The FortiCloud SSO bypass is a paradigm-shifting event. It moves the threat from an exploitable software bug—which asset and patch management can address—to an exploitable business process flaw. The attack surface was modified not by an attacker, but by an assumed-trusted vendor’s workflow, making traditional vulnerability scanning ineffective until after the risk was already introduced. This blurs the line between operational IT and strategic cyber governance, forcing a re-evaluation of how organizations trust and integrate third-party systems. It signals a future where “secure-by-design” must extend to vendor enrollment and provisioning workflows, not just the security of the code itself. For defenders, the priority shifts to rigorous configuration governance and immutable baselines.

Prediction:

This incident will accelerate two major trends.

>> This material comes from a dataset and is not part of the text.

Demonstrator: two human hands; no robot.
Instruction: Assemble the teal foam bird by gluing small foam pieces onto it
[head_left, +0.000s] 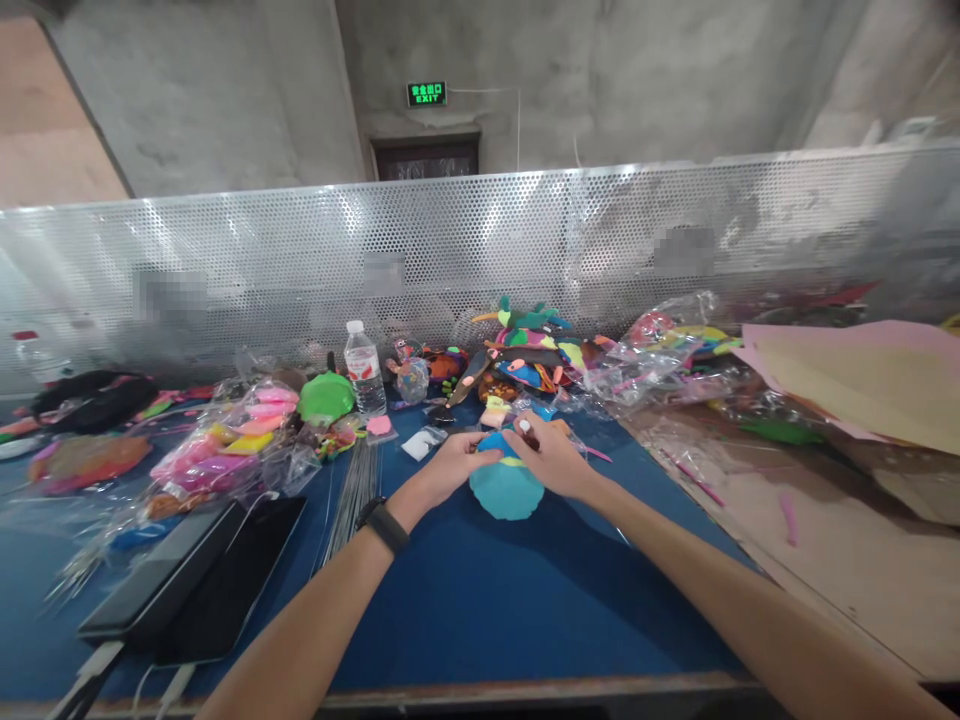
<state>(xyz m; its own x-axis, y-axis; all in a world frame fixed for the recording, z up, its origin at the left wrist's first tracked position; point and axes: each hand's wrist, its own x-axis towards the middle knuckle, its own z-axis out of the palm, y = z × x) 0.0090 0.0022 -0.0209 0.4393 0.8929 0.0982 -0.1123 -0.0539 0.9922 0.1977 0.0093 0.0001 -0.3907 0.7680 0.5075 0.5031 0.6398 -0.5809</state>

First, regulatory scrutiny on “implicit enablement” of features will intensify, potentially leading to new standards requiring explicit user consent for any feature that changes network trust boundaries. Second, threat actors will increasingly “weaponize vendor workflows,” meticulously studying device setup and cloud registration processes of all major network vendors to find similar hidden trust bridges. The next wave of initial access attacks may not target zero-days in services, but rather exploit the automated, trusted processes that connect those services to the cloud, making supply chain security a primary battlefield for network perimeter defense.